I have encountered a problem with a mass $m$ hanging from a spring. I want to find the maximum distance it will be stretched from the spring's equilibrium. At the maximum distance the spring is stretched, the mass will be at rest so the weight will cancel out the spring force, so we should have,


$$ky = mg$$


or


$$y = \frac{mg}{k}$$


Where $k$ is the spring constant, $y$ is the maximum distance, $m$ is the mass and $g$ is gravitational acceleration. But, if you look at this problem through the conservation of energy, you would conclude energy is conserved, since we have only a spring force and gravity acting. If we define our origin to be the spring's equilibrium, then the initial energy of the system is zero. The energy at all other times must be zero, so at maximum distance, we have,



$$\frac{ky^2}{2} + mg(-y) = 0$$


Which yields a different answer of


$$y = \frac{2mg}{k}$$


What's going on? Where am I going wrong in approaching this problem?



Answer




What's going on?
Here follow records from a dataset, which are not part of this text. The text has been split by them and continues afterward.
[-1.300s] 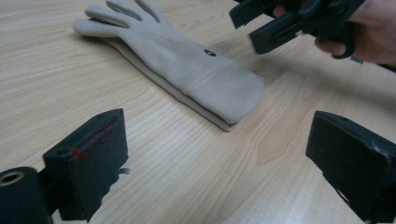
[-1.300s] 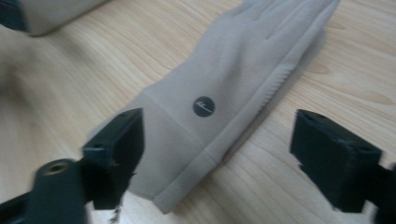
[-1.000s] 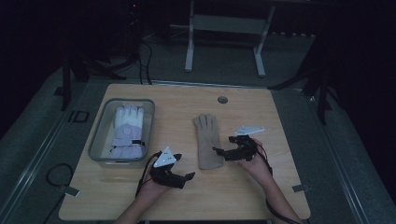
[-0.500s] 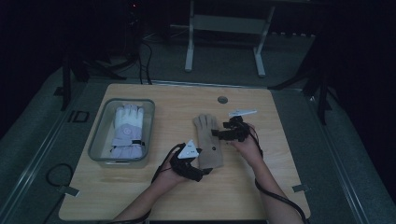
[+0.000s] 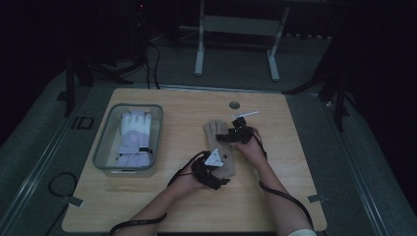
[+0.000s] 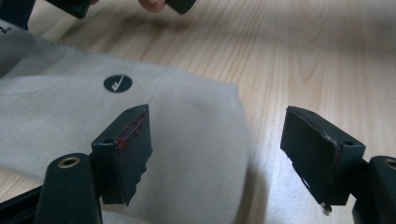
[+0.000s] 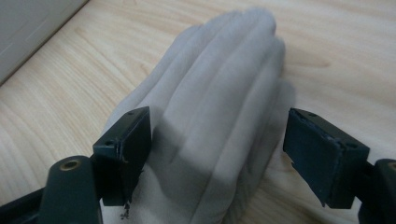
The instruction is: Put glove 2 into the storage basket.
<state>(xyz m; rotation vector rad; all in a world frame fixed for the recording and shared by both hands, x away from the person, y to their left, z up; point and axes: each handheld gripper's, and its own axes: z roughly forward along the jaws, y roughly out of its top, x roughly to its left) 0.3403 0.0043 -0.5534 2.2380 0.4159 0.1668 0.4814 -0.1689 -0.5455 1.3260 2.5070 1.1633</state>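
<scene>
Handling this beige glove (image 5: 219, 147) means dealing with soft, light fabric that will sag and fold wherever you don't support it. It lies flat on the counter (image 5: 275, 196), right of the clear bin (image 5: 101, 147) with the white gloves (image 5: 134, 137). Your left claw (image 6: 219, 154) gapes wide over the cuff edge; your right claw (image 7: 217, 158) straddles the glove's fingers, equally wide. Pinch the cuff hem and fingertips, both layers together, and lift evenly.

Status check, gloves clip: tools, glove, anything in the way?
Left tool open at beige glove cuff. Right tool open over its fingers. Glove flat on table. Nothing blocking.
</scene>
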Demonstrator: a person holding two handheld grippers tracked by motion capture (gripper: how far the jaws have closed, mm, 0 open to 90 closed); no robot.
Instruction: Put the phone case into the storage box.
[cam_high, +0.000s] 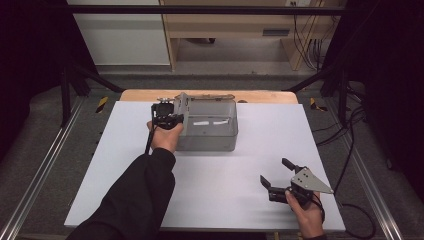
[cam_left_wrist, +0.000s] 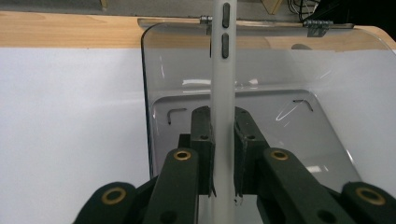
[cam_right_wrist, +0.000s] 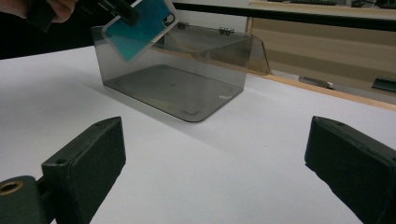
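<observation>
Above clear box: left gripper jaws pinching phone; right gripper jaws spread.

A white table (wooden strip along its far edge) carries a clear box standing near the far edge, lid hinged open behind it.

Light falls from above onto the white table, which glows bright while the room around it sinks into near black. The clear box catches pale glare streaks and throws a soft shadow just beside itself. In the right gripper view the near jaws look soft and blurred.
</observation>
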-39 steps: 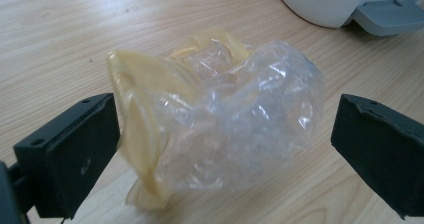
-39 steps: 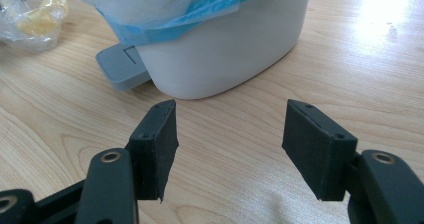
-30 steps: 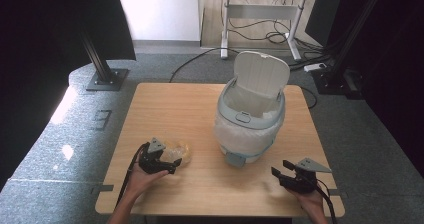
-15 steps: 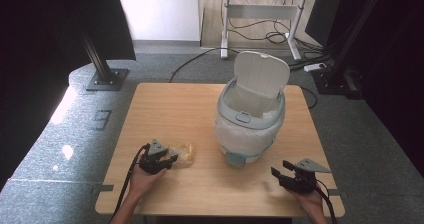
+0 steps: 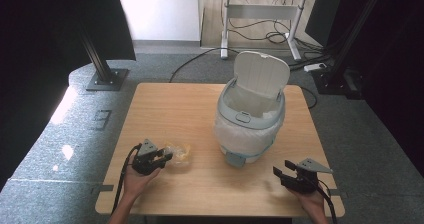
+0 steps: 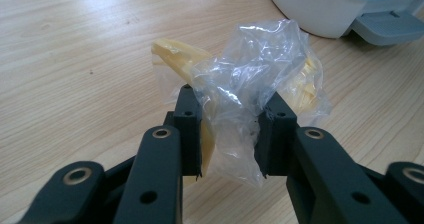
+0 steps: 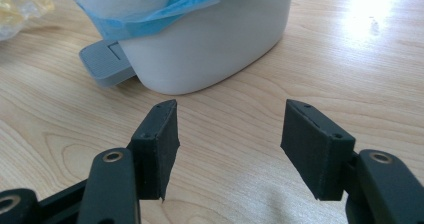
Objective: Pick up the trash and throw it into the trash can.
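A crumpled clear plastic bag with yellowish scraps inside (image 6: 250, 79) lies on the wooden table (image 5: 180, 109), left of the bin. My left gripper (image 6: 227, 134) is shut on the bag's near end; from above this gripper (image 5: 162, 157) sits at the table's front left with the bag (image 5: 180, 153) just right of it. A white pedal bin (image 5: 250, 119) with a liner and its lid raised stands at the middle right. My right gripper (image 7: 227, 144) is open with nothing between its jaws, at the front right (image 5: 285, 175), facing the bin's base (image 7: 210, 39).
The bin's grey foot pedal (image 7: 105, 64) sticks out toward the front edge. Bare tabletop lies behind the bag and left of the bin. A black stand base (image 5: 105, 79) and a desk with cables (image 5: 260, 29) are on the floor beyond the table.
My left gripper has slid right along the table with the bag in its jaws, closer to the bin. The right gripper has stayed put.
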The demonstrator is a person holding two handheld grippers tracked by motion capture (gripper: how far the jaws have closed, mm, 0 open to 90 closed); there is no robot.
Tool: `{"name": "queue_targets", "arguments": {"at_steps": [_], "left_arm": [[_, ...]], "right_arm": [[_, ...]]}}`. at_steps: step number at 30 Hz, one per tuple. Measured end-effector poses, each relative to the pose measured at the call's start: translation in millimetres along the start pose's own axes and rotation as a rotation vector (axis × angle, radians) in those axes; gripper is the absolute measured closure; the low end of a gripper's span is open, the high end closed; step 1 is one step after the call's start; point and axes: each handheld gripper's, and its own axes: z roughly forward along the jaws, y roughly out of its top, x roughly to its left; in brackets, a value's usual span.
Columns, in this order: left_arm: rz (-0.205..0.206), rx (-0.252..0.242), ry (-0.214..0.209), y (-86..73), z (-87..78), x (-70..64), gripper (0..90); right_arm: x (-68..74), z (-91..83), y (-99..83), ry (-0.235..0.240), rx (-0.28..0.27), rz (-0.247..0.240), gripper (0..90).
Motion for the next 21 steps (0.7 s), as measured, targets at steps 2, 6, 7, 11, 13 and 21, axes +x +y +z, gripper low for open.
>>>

Where am I going wrong in approaching this problem?



Carefully consider your 3rd statement:




At the maximum distance the spring is stretched, the mass will be at rest so the weight will cancel out the spring force



At maximum distance, the mass will certainly be at rest but is it necessarily true that the weight and spring force cancel?


Put another way, does that fact that an object is (instantaneously) at rest imply that the acceleration of the object is zero?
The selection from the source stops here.